▶ [WHAT THE EXERCISE ASKS] Please write out exactly, without any picture, each line from the first in the listing through the line that includes "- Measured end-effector".

▶ [RECORD EXTRACTS]

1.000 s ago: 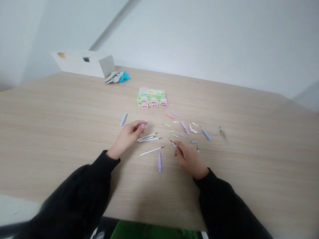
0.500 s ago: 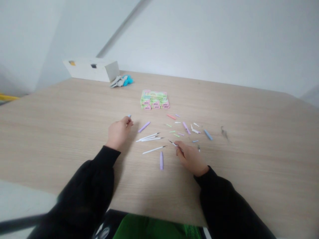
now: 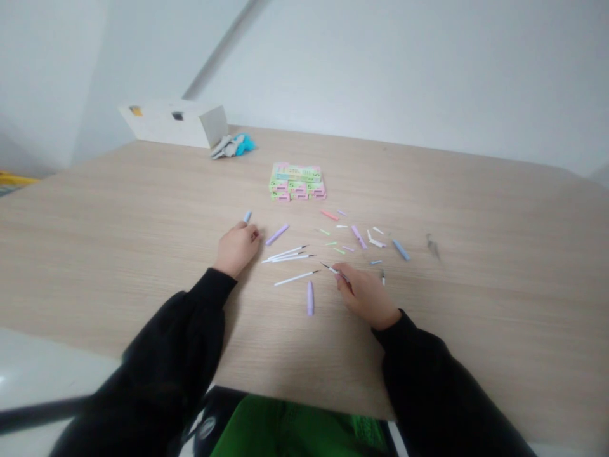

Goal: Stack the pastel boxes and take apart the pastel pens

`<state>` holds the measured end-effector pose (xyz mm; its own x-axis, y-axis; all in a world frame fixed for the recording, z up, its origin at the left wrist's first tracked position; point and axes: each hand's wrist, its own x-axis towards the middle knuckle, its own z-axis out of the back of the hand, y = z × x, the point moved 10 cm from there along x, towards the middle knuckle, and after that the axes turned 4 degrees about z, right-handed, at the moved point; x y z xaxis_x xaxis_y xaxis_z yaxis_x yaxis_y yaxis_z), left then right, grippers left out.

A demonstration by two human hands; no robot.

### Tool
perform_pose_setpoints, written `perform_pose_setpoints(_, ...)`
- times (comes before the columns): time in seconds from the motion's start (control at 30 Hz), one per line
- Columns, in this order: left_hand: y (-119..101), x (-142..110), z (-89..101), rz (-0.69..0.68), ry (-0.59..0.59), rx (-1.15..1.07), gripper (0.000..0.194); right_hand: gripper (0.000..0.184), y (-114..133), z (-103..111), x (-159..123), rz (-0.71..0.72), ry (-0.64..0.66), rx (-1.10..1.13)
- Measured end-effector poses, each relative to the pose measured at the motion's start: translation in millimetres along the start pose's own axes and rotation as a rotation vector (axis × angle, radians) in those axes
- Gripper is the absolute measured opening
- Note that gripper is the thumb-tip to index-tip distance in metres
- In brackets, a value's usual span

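Observation:
My right hand (image 3: 364, 293) pinches a white pen refill (image 3: 329, 268), its dark tip pointing up and left. My left hand (image 3: 239, 246) rests on the table with fingers curled closed; whether anything is inside them is hidden. Just beyond its knuckles lies a blue pen barrel (image 3: 247, 216). Between the hands are several white refills (image 3: 292, 279) with dark tips, most of them grouped together. A purple barrel (image 3: 277, 234) lies right of my left hand, and another purple barrel (image 3: 310, 298) stands out nearer me, pointing away.
Small coloured pieces (image 3: 359, 236) are scattered beyond my right hand, with a blue barrel (image 3: 400, 249) at their right. Farther back sits a stack of green-and-pink boxes (image 3: 298, 183). Gloves (image 3: 233, 146) and a white box (image 3: 166, 124) are at the back left.
My left hand has shifted a little to the right, and more of the blue barrel behind it shows. My right hand still holds the refill in nearly the same place. The view has tilted slightly.

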<state>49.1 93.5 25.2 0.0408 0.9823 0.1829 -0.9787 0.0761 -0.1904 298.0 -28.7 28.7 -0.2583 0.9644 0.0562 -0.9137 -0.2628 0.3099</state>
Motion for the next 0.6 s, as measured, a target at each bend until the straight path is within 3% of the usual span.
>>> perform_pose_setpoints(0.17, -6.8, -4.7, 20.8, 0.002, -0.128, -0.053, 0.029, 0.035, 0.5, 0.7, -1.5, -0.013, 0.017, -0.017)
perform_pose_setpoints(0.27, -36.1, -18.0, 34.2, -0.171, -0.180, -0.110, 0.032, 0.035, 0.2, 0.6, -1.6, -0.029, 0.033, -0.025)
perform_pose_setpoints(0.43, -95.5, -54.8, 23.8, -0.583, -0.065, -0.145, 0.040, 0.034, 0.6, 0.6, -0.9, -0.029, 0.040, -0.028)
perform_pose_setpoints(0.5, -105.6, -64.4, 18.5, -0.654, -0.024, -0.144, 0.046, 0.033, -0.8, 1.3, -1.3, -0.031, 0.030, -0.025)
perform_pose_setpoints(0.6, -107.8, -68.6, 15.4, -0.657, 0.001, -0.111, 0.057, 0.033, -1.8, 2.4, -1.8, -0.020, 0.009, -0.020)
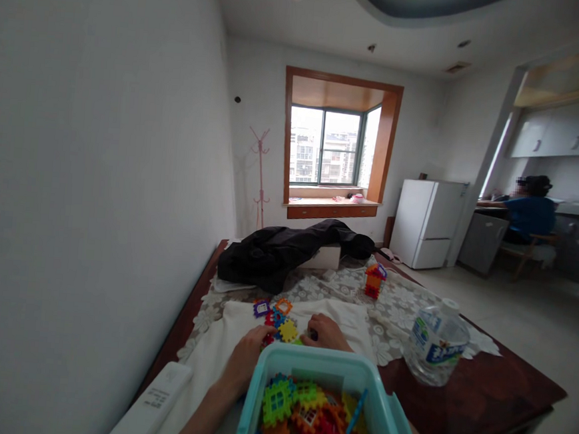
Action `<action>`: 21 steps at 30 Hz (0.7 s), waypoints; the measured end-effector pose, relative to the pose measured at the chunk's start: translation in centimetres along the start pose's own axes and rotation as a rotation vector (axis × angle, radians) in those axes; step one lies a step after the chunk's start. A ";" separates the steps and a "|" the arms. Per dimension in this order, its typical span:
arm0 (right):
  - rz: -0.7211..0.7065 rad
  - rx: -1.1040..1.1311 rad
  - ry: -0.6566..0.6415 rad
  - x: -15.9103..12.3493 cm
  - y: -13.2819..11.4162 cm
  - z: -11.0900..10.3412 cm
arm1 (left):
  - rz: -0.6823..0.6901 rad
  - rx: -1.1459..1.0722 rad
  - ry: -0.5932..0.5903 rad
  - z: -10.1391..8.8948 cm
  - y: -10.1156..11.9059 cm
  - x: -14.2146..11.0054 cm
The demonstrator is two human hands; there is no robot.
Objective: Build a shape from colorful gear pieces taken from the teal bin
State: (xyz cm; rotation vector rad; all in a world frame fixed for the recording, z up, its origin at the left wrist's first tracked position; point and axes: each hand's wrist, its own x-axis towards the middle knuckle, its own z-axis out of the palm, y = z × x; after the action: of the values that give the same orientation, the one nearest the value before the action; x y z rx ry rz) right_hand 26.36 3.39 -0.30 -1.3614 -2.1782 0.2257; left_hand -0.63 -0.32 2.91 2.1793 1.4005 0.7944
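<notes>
My left hand (250, 348) rests on the white cloth, its fingers bent against a red interlocking plastic block (268, 339). Across from it, my right hand (329, 331) is curled; whatever lies within its fingers is hidden. Between the hands lie a yellow block (288, 330) and blue and red ones, with part of a green piece showing. A purple window-frame block (261, 308) and an orange frame block (283, 306) lie just beyond. In front of my hands stands a turquoise bin (318, 358) full of mixed blocks, hiding part of my right forearm.
A small block house (373, 281) stands on the lace tablecloth (406, 303). A large clear bottle (437, 346) is at the right, a white box-like object (152, 403) at the left. Black fabric (281, 250) covers the table's far end. A person in blue (530, 212) sits beyond.
</notes>
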 end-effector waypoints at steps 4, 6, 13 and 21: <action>0.045 -0.043 0.020 0.0 0.4 0.4 | 0.017 -0.002 0.015 -0.2 0.0 0.0; 0.060 -0.060 0.028 0.0 0.6 0.5 | 0.014 -0.004 0.017 -0.3 0.2 0.0; 0.049 -0.067 0.004 0.1 0.6 0.4 | 0.028 -0.015 0.059 -0.9 1.3 -0.4; 0.121 -0.030 0.073 0.0 0.4 -0.7 | 0.075 -0.081 0.171 -0.8 1.2 -0.5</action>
State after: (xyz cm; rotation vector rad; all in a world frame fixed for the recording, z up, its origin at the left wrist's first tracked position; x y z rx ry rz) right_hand 27.02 3.49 0.16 -1.4961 -2.0496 0.1865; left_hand -0.53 -1.21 4.16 2.1551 1.3473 1.0686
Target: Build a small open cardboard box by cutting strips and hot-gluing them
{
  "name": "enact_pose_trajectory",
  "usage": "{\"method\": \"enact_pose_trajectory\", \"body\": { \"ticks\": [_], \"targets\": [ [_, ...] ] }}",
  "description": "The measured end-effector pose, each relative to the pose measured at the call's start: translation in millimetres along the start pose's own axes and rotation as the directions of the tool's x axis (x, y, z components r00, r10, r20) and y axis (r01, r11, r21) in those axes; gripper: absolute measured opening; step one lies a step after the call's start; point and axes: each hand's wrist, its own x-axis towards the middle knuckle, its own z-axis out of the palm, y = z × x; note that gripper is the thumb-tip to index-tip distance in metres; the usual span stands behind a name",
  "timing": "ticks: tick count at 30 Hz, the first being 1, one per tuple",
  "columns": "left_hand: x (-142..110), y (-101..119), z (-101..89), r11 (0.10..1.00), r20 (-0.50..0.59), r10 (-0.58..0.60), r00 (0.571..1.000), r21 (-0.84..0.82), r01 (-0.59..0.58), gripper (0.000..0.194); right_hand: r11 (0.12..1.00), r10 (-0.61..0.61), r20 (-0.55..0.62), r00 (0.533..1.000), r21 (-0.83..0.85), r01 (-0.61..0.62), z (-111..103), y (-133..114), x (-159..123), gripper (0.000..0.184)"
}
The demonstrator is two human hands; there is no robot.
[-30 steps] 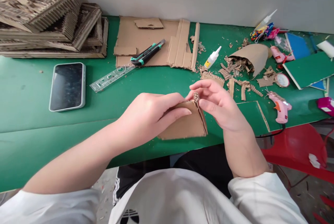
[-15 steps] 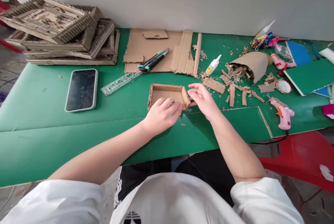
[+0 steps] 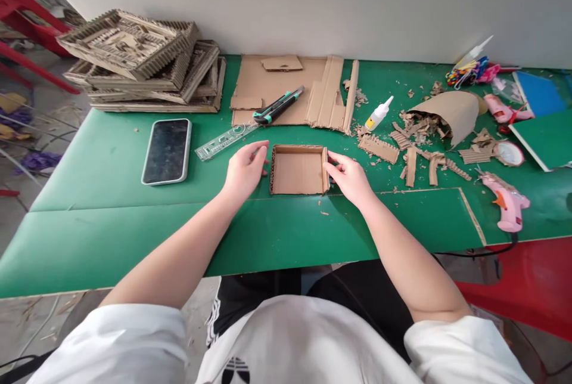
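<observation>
A shallow open-topped cardboard box lies flat on the green table, its corrugated edges showing. My right hand is at the box's right wall, thumb tip over the rim and the other fingers along the outer side, partly hidden. Just off the left wall is my left hand, fingers loosely extended, with nothing in it. Behind the box, a black and teal utility knife lies on a cardboard sheet, next to a clear ruler. A small glue bottle lies to the right.
Stacked corrugated cardboard frames stand at the back left, with a phone in front. Cardboard scraps litter the right side, near a pink glue gun with a cord. A red chair sits below the table's right edge.
The cardboard box was held tilted up, then lowered flat onto the table. My left hand has left its front side and moved to its left. My right hand stays by the right wall.
</observation>
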Motion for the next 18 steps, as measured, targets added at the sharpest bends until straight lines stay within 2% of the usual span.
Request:
{"method": "enact_pose_trajectory", "body": {
  "ticks": [2, 4, 13, 18],
  "targets": [
    [7.0, -6.2, 5.1, 0.989, 0.045, -0.103, 0.994, -0.097, 0.107, 0.037, 1.0, -0.018, -0.012, 1.0, -0.021, 0.017, 2.3, -2.1, -0.7, 0.05],
    [9.9, -9.6, 9.7, 0.983, 0.056, -0.126, 0.99, -0.13, 0.132, 0.037, 0.998, -0.044, -0.027, 0.999, -0.056, 0.043, 3.6, -3.8, -0.9, 0.051],
    [12.5, -27.3, 13.8, 0.998, 0.069, -0.03, 0.997, -0.046, 0.033, 0.032, 0.98, -0.099, -0.04, 0.994, -0.178, 0.09, 5.5, -2.5, 2.3, 0.051],
    [11.1, -27.5, 14.2, 1.0, 0.071, -0.001, 0.997, -0.014, 0.002, 0.03, 0.974, -0.086, -0.016, 0.996, -0.211, 0.081, 4.2, -5.5, 2.2, 0.052]
  ]
}}
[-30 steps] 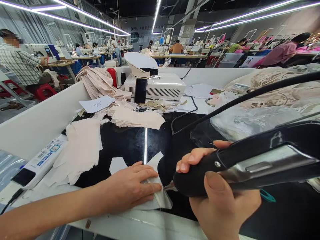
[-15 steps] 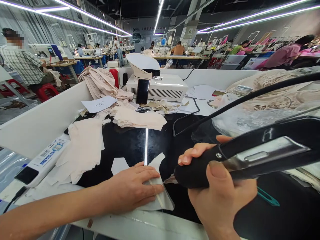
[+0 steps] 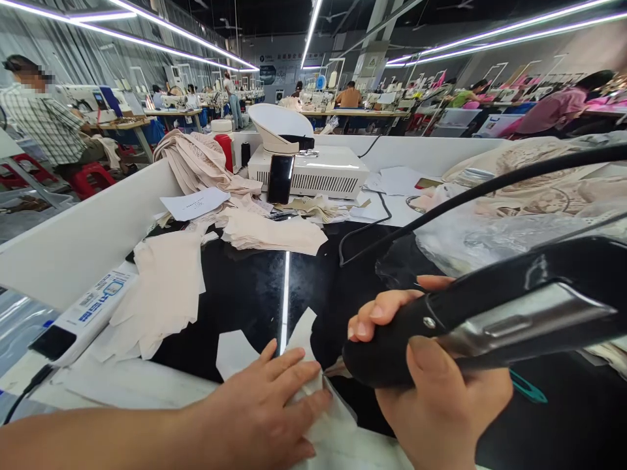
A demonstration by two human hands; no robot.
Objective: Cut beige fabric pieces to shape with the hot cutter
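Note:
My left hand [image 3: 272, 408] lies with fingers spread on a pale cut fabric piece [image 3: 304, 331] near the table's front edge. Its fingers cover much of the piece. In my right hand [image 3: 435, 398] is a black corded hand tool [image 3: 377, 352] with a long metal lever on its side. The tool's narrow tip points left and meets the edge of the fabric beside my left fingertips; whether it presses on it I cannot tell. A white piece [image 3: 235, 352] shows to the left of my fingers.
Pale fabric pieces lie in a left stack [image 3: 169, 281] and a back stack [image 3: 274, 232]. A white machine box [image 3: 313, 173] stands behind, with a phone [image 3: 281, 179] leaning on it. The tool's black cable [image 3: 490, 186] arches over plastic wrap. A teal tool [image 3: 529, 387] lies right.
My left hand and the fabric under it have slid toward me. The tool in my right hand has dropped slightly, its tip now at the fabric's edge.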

▶ [OUTPUT OF THE TASK]
1.000 s ago: 
0.500 s ago: 
now: 

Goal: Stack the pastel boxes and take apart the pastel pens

`<state>` holds the measured end-effector pose (xyz mm; its own x-axis, y-axis; all in a world frame fixed for the recording, z up, its origin at the left wrist's first tracked position; point and axes: each hand's wrist, its own x-axis towards the middle knuckle, its own z-axis out of the back of the hand, y = z × x, the point moved 10 cm from there along x, towards the middle knuckle, and after that the axes turned 4 degrees about z, right-handed, at the moved point; x y z xaxis_x xaxis_y xaxis_z yaxis_x yaxis_y yaxis_z), left then right, grippers left out.

A demonstration by two human hands; no robot.

### Tool
perform_pose_setpoints, written `perform_pose_setpoints(_, ...)`
- times (comes before the columns): time in seconds from the motion's start (control at 30 Hz), one per line
- Columns, in this order: left_hand: y (-119..101), x (-142..110), z (-89..101), rz (-0.69..0.68), ry (-0.59..0.59), rx (-1.15..1.07), gripper (0.000..0.194); right_hand: gripper (0.000..0.184), y (-114..133), z (-103..111), x (-159..123), rz (-0.71..0.72), ry (-0.64..0.66), rx (-1.10..1.13)
- Measured end-effector poses, each relative to the pose measured at the motion's start: translation in millimetres along the start pose's own axes and rotation as a rotation vector (axis × angle, radians) in those axes

The response to the exercise is now finished.